Through the efforts of volunteer Robert Castle and many other volunteer employees of Kays Engineering, who replaced the control board, the wiring and all the bulbs, and H. F. Mills, who volunteered to repaint the flag, it was restored to its former glory and waved again from the courthouse in November 2005. Marshall's W.B. Young Company donated the services of the crane and operating crew, which normally rents for $200 per hour, to put it in place.
Castle, who prides himself on being a "fixer" of almost anything, said the project took almost a year longer than expected, and included a new control board, new wiring, new sheet metal, a new coat of paint and the installation of 110 new LED bulbs with an "Edison" base, each projected to last as long as 60,000 hours.

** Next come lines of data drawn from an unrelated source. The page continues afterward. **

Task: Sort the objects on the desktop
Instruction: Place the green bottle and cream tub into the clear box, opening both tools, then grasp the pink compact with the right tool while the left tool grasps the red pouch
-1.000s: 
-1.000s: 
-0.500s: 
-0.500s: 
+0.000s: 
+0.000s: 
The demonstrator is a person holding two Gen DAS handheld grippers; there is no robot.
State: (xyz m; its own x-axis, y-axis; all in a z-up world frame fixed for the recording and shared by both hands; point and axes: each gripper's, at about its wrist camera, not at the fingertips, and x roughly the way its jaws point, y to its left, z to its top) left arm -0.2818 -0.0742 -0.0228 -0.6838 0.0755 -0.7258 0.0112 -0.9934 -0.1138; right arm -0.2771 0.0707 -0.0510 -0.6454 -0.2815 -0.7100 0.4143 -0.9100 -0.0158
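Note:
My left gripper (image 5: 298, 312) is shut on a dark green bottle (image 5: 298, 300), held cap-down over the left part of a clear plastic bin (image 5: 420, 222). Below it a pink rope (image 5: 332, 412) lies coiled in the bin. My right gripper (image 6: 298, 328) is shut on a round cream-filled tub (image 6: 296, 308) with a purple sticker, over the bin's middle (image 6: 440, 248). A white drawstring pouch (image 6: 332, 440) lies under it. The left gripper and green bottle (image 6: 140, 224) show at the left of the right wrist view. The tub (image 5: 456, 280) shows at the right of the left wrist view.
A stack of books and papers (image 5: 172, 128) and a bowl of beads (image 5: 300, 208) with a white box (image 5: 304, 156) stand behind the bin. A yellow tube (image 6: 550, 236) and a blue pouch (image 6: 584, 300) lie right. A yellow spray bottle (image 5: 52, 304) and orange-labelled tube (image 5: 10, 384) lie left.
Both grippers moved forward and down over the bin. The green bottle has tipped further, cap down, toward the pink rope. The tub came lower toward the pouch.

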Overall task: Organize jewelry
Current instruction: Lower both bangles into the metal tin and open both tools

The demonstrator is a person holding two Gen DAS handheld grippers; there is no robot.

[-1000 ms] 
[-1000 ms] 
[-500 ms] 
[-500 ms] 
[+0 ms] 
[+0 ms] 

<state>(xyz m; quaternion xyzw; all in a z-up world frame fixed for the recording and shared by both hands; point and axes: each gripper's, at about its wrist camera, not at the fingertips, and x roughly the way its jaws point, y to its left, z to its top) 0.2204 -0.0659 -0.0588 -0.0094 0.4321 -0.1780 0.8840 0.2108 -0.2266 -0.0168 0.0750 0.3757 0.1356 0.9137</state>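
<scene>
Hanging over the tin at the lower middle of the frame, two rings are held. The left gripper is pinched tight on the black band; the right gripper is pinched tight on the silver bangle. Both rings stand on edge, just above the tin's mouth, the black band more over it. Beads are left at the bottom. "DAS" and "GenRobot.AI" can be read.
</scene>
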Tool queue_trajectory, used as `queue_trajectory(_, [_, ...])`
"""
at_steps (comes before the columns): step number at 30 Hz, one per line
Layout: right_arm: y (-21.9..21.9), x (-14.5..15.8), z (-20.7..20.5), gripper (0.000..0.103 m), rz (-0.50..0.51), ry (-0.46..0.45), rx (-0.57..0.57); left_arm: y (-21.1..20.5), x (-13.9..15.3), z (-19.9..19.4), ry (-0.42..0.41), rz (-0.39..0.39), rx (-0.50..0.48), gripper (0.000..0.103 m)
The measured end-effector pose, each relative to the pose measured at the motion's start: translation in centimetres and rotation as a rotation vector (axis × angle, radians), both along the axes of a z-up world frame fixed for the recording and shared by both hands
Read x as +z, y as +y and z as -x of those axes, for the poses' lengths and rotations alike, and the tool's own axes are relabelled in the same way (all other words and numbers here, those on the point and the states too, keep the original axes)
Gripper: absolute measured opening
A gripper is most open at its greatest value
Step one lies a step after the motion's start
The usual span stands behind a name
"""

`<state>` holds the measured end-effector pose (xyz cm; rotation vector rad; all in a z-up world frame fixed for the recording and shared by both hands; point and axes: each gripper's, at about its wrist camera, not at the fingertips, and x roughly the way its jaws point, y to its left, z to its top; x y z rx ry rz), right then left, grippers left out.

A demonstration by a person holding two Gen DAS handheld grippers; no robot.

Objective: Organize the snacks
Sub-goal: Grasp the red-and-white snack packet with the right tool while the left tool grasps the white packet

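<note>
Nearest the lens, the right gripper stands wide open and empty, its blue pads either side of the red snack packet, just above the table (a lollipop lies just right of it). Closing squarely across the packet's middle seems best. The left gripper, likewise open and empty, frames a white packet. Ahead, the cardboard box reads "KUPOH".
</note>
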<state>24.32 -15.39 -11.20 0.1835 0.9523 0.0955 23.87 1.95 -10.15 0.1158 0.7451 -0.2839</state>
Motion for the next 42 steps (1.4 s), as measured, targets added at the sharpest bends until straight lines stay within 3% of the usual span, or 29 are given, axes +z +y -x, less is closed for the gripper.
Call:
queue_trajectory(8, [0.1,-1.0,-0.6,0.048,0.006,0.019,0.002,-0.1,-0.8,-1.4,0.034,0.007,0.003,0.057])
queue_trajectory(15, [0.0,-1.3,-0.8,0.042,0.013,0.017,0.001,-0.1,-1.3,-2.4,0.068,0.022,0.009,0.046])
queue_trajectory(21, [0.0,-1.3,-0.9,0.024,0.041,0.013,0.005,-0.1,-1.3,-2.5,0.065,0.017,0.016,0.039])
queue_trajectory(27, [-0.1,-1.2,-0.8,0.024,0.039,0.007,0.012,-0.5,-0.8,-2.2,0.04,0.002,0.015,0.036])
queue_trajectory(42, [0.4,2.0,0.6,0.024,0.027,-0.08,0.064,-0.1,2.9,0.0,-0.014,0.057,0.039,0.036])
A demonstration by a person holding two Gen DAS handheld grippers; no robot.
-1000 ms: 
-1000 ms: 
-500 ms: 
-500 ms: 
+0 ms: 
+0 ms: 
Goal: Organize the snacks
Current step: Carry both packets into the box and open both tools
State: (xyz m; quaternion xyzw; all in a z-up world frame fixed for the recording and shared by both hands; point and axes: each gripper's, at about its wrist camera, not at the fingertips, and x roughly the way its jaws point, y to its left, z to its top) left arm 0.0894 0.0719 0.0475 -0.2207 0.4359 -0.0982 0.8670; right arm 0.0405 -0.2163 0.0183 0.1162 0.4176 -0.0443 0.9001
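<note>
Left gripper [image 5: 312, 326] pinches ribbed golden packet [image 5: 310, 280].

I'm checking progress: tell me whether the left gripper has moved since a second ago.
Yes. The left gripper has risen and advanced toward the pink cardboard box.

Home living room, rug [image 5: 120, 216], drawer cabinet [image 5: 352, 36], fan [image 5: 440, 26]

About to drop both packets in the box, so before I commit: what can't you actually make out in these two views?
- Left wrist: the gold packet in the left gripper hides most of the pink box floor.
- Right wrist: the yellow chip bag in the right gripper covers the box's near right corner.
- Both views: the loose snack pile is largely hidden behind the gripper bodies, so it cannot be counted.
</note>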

Castle said, "It's one of the most difficult things I've ever done."
He estimated between 600 and 800 man-hours were invested in the project before it was completed.
That 60,000-hour projected lifespan of the LED bulbs has prompted questions from many Saline County residents, who expected all the lights to remain lit for much longer than some of them have to date.
Castle said there are several pieces to the puzzle.
First, there's the problem of what Castle calls "infant mortality" -- bulbs that were either damaged when the sign was re-hung, or which were flawed to begin with.
Second, there's a problem with that lifespan of 60,000 hours. It's a pretty fluid number, according to industry sources. Actually, it's only an average lifespan -- some bulbs will last that long or longer, some much less.
Third, the control panel now in place on the flag is set for 24-hour service. A new control panel is available, but hasn't yet been installed. While the flag is lit on a 24-hour basis, the 60,000 hour lifespan drops from 12 years to six, or less.
Beyond those issues, our ugly winter weather, followed by spring rains, hasn't produced much in the way of "flag-friendly" days so far this year when the work of replacing the control panel and the burned-out bulbs can be done.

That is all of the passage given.